WHAT IS NEEDED =>
Copy out each line of the material in which the word "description" appears.

--- START ---

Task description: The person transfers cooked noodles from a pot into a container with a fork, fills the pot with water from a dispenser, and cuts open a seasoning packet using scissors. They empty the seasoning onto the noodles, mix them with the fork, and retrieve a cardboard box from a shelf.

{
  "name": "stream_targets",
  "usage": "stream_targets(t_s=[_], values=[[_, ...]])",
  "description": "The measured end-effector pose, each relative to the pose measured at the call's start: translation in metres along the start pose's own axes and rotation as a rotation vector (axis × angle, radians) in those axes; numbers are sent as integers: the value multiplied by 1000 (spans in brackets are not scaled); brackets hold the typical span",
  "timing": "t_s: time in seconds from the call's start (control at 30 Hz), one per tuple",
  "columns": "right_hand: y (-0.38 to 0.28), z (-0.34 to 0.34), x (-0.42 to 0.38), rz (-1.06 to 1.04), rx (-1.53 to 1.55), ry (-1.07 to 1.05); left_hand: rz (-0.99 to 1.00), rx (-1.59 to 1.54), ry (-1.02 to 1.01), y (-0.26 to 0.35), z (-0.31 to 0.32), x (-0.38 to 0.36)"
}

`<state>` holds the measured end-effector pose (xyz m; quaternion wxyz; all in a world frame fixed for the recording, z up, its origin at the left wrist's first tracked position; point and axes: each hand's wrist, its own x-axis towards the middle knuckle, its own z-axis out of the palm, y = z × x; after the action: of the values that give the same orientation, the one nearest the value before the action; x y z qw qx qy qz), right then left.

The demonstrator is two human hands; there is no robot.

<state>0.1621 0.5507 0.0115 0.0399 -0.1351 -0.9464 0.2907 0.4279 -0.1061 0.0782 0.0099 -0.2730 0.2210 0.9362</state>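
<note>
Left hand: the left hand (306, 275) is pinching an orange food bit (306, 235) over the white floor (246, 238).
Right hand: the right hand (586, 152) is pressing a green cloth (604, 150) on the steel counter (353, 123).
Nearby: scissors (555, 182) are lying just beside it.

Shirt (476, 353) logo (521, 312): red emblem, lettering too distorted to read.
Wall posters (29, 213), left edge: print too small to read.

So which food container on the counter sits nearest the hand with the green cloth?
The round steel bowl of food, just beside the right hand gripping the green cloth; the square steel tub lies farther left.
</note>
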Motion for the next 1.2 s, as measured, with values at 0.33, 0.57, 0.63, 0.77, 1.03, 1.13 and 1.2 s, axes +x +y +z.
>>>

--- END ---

ANSWER TO THIS PROBLEM =>
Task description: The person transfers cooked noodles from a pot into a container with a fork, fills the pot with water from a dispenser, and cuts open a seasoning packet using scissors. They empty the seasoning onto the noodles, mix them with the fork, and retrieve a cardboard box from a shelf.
  "description": "The measured end-effector pose, each relative to the pose measured at the call's start: translation in metres along the start pose's own axes and rotation as a rotation vector (axis × angle, radians) in those axes; numbers are sent as integers: the value multiplied by 1000 (spans in brackets are not scaled); brackets hold the typical span",

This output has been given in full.